- **TASK DESCRIPTION**
Return the data that follows exactly as it appears. Pictures do not belong in the copy.

- **INFORMATION PROVIDED**

-------

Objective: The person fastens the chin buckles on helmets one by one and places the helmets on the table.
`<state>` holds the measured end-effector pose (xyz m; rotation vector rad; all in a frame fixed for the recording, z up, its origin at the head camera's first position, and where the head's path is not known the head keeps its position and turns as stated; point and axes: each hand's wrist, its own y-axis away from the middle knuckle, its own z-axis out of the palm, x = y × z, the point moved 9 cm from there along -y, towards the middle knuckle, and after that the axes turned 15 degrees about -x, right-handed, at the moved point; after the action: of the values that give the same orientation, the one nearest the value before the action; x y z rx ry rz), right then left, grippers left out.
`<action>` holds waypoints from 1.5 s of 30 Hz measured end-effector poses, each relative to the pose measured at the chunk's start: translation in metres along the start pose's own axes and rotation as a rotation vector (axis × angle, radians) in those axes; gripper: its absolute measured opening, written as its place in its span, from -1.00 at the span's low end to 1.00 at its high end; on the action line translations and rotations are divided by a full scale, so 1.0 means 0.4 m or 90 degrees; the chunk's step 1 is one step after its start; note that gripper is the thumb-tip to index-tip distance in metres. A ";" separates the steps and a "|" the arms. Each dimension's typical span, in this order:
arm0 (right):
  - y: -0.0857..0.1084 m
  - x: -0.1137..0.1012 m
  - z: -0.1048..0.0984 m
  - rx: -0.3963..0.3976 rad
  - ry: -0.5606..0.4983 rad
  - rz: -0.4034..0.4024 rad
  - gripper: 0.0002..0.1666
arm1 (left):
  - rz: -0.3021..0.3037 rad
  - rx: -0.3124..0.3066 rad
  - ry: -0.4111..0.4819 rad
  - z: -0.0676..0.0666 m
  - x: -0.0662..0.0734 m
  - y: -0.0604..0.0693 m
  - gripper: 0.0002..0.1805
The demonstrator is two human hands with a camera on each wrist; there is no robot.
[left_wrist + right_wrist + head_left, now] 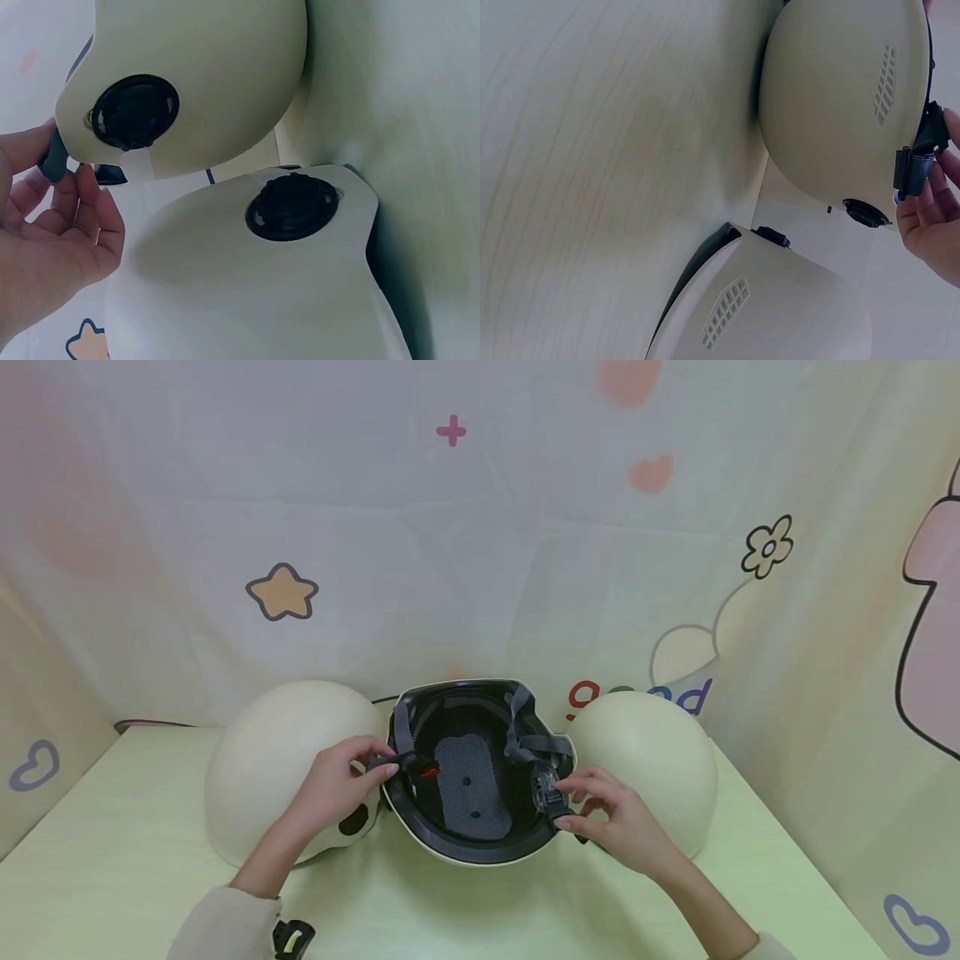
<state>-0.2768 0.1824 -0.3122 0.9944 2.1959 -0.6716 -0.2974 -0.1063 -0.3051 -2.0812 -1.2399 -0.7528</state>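
Note:
A cream helmet (459, 860) lies upside down in the middle of the table, its black padded inside (468, 777) facing up. My left hand (337, 785) pinches the dark chin strap (402, 762) at its left rim, close to a small red-marked piece (430, 772). In the left wrist view, thumb and fingers grip that strap (54, 157) beside the shell. At the opposite rim, my right hand (618, 814) holds the other strap's end by a clear and black buckle (546, 789). This buckle (913, 171) hangs outside the shell in the right wrist view. The two strap ends are apart.
Cream helmets stand dome up on either side, one at left (288, 760) and one at right (652, 760). Round black discs (292, 206) and vent slots (726, 311) show on the shells. Behind the pale table (105, 860) hangs a printed curtain (420, 568).

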 end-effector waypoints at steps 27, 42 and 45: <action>0.000 0.006 0.022 -0.054 -0.009 0.022 -0.60 | 0.015 -0.109 0.068 0.009 -0.029 0.012 -0.53; 0.001 0.014 0.031 -0.082 -0.042 0.013 -0.60 | 0.043 -0.065 -0.001 0.012 -0.021 0.008 -0.70; 0.001 0.017 0.033 -0.087 -0.049 0.016 -0.58 | 0.059 -0.035 -0.020 0.006 -0.011 0.010 -0.74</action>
<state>-0.2755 0.1770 -0.3259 0.9098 2.1278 -0.5321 -0.2954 -0.1086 -0.3105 -2.1874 -1.1420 -0.7226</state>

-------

- **OUTPUT OF THE TASK**
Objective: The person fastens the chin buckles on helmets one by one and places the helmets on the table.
`<state>` holds the measured end-effector pose (xyz m; rotation vector rad; all in a frame fixed for the recording, z up, its origin at the head camera's first position, and where the head's path is not known the head keeps its position and turns as stated; point and axes: each hand's wrist, its own y-axis away from the middle knuckle, its own z-axis out of the palm, x = y × z, the point moved 9 cm from there along -y, towards the middle knuckle, and after that the axes turned 15 degrees about -x, right-handed, at the moved point; after the action: of the values that give the same orientation, the one nearest the value before the action; x y z rx ry rz), right then left, grippers left out.
`<action>` holds waypoints from 1.5 s of 30 Hz measured end-effector poses, each relative to the pose measured at the chunk's start: translation in metres along the start pose's own axes and rotation as a rotation vector (axis × angle, radians) in those axes; gripper: its absolute measured opening, written as its place in its span, from -1.00 at the span's low end to 1.00 at its high end; on the action line translations and rotations are divided by a full scale, so 1.0 means 0.4 m or 90 degrees; the chunk's step 1 is one step after its start; note that gripper is the thumb-tip to index-tip distance in metres. A ";" separates the steps and a "|" the arms. Each dimension's typical span, in this order:
arm0 (right):
  - y: -0.0857..0.1084 m
  - x: -0.1137..0.1012 m
  - z: -0.1048..0.0984 m
  - rx: -0.3963..0.3976 rad
  - ry: -0.5606..0.4983 rad
  - rz: -0.4034..0.4024 rad
  - gripper: 0.0002..0.1666
arm1 (left):
  - rz: -0.3021..0.3037 rad
  - rx: -0.3124..0.3066 rad
  - ry: -0.4111..0.4819 rad
  - z: -0.0676..0.0666 m
  - x: -0.0662..0.0734 m
  - y: -0.0604..0.0693 m
  - gripper: 0.0002..0.1805
The demonstrator is two human hands with a camera on each wrist; there is no robot.
[left_wrist + right_wrist + head_left, now] 
<state>-0.2768 0.1824 -0.3122 0.9944 2.1959 -0.6716 -0.2974 -0.1063 -0.3051 -2.0812 -1.2399 -0.7528</state>
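Note:
A cream helmet (459, 860) lies upside down in the middle of the table, its black padded inside (468, 777) facing up. My left hand (337, 785) pinches the dark chin strap (402, 762) at its left rim, close to a small red-marked piece (430, 772). In the left wrist view, thumb and fingers grip that strap (54, 157) beside the shell. At the opposite rim, my right hand (618, 814) holds the other strap's end by a clear and black buckle (546, 789). This buckle (913, 171) hangs outside the shell in the right wrist view. The two strap ends are apart.
Cream helmets stand dome up on either side, one at left (288, 760) and one at right (652, 760). Round black discs (292, 206) and vent slots (726, 311) show on the shells. Behind the pale table (105, 860) hangs a printed curtain (420, 568).
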
 end-effector waypoints at steps 27, 42 and 45: <action>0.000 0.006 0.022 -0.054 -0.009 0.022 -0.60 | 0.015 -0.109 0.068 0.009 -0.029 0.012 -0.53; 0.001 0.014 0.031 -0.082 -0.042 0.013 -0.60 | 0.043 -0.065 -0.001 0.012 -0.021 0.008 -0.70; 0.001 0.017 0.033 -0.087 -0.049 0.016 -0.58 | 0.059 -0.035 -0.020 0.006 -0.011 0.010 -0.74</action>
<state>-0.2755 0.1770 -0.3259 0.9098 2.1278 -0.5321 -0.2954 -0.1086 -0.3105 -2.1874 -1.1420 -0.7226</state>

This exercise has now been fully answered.